Well, it's finally here. Later this month I'll celebrate the half-century mark, the mother of all birthdays, the Big 5-0. So in recognition of this tumultuous event in the life of a card-carrying baby boomer, I've decided to devote two full columns to it. Next week I'll tell you what things I plan to do for it; this week I'm going to look at when it all began. Welcome to 1949.

In 1949 there were only 146 million Americans (the baby boom would add 76 million more), and the average yearly income for a family of four was $5,292. I know it sounds low, but the amount was more than double the 1940 figure, a statistic that reminds me it's not what we make that brings contentment, but what we make compared with what we expect to make.

"A son was born to Mr. And Mrs. Robert Bellah, Tuesday, February 22," read the weekly edition of "The Canyon News." It's eerie seeing this now, and it's even eerier realizing that my dad was just half my age, younger than two of my own children are now; from my present perspective--just a kid. I wonder; did he imagine then that his baby boy would one day be 50? I doubt it. I think it's both a strength and weakness of youth that they don't think much about the distant future. The mindset helps their courage but hurts their wisdom. At midlife our challenge is to embrace both.

In 1949 people in Canyon were excited about technology. "Rocket planes will fly faster than the speed of sound," promised one newspaper headline. "Television is in Dallas and soon will come to Amarillo," said another.
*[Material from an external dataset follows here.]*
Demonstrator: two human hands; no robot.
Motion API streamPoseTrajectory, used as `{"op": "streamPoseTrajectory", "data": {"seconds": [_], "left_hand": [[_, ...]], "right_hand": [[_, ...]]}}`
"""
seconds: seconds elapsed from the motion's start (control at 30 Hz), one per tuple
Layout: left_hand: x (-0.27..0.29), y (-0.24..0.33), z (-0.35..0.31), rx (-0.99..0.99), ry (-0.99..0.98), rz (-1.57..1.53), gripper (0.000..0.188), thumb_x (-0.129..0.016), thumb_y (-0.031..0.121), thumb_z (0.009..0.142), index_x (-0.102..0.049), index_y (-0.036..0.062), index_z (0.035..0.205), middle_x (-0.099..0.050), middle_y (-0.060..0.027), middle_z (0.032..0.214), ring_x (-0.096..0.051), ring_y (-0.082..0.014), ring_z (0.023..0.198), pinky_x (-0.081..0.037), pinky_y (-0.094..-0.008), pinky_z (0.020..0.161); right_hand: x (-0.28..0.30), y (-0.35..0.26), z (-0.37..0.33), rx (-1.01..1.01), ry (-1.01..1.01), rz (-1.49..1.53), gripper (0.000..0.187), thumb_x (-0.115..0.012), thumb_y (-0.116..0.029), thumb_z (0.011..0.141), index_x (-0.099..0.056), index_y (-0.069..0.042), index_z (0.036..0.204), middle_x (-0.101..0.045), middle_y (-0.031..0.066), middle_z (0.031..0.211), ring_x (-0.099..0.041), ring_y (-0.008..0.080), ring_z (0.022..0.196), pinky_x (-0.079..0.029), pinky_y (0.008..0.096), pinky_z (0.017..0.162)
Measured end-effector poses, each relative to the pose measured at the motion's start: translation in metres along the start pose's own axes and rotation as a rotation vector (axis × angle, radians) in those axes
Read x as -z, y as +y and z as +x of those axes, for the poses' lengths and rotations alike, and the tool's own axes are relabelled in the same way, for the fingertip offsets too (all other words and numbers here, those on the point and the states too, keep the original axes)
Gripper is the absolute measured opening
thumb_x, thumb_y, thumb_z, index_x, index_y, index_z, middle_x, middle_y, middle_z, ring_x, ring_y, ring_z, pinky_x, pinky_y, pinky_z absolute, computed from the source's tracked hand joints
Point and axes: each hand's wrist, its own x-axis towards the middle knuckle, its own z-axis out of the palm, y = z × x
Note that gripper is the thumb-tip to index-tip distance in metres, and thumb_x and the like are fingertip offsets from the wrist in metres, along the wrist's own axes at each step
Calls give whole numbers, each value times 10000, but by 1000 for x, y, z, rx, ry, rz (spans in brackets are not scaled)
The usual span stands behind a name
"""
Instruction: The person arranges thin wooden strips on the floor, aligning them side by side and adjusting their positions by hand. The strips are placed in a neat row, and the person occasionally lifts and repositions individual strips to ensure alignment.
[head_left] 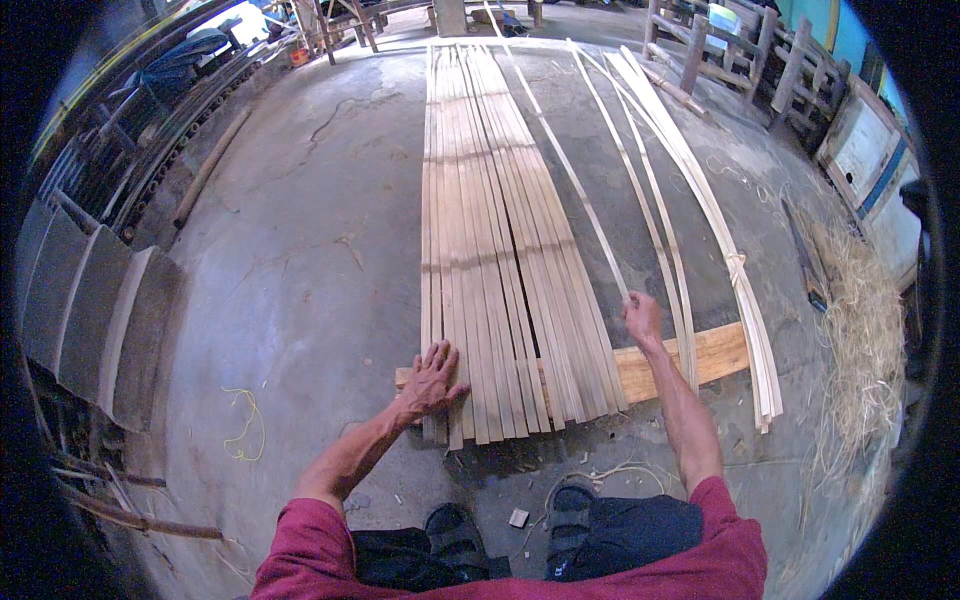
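Many long, flat bamboo strips (490,270) lie side by side on the floor, running away from me, with a dark gap among them. My left hand (432,380) rests flat on the near left end of these strips, fingers spread. To their right, my right hand (643,318) is closed on the near end of a single thin bamboo strip (570,180), which stretches far back. Under the near ends lies a wooden board (690,365), showing at both sides of the row.
Two loose strips (660,235) and a tied bundle of strips (735,275) lie farther right. Tangled fibre shavings (860,340) heap at the right edge. Curved grey slabs (110,320) stand at left; a yellow string (243,425) lies on the floor. Wooden railings (740,55) stand back right.
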Motion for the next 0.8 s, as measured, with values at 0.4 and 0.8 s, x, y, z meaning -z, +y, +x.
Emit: {"op": "streamPoseTrajectory", "data": {"seconds": [0.4,0.8], "left_hand": [[-1,1,1,11,11,15,757,-442,528,797,-237,25,1326,-119,-186,1408,-94,-346,1306,-108,-568,1009],[-21,86,8,-429,40,86,801,-431,579,774,-240,25,1320,-169,-189,1393,-142,-348,1294,-93,-575,1009]], "right_hand": [[-22,31,-23,-93,-129,103,237,-528,-107,804,-571,-1,1012,-551,41,595,-528,108,482,-391,236,380],[-33,-41,-53,117,-52,424,367,-490,-127,849,-473,-7,1195,-514,14,583,-418,50,418,-364,205,373]]}}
A commercial for Maytag washers added, "Your whole life will change when all-automatic machines do all the backbreaking work on washday."

Fifty years later, I realize that technology both surprises and disappoints us. On the one hand, people in 1949 could not have imagined the supersonic jets, sophisticated automobiles, TVs, VCRs, cellular phones, and computers of today. The idea of the Internet would have blown them away. Yet, on the other hand, they would be disappointed to know that technology has solved none of our fundamental human problems. We still have wars, sicknesses and broken relationships, and, despite all those "all-automatic" machines, we still struggle to make time for the important things in life. Technology makes a good partner; it makes a poor god.

The big concerns in Canyon in 1949 seemed to be communism and economic depression, things that, according to one editorial writer, go hand in hand. "Communism thrives when a depression hits," he warned. "Just about now a depression would wreck this government. The world is looking toward America as the fort against the commies."

Fifty years later, it seems the fort held. We've had some recessions, but no long-term depression to compare with the 1930's. And when the Berlin wall came down in 1989, with it fell most of the major communist regimes.

Yet this midlifer is not ready to declare victory. Sure we won the war with communism, but I'm not sure we're winning the war with ourselves. If I've learned anything in my 50 years, it's that our most dangerous enemies (as a nation and individually) are spiritual not physical, and come from within not from without. I'm hoping that if a baby born today reads these words in 2049, he or she will say we won the spiritual war too.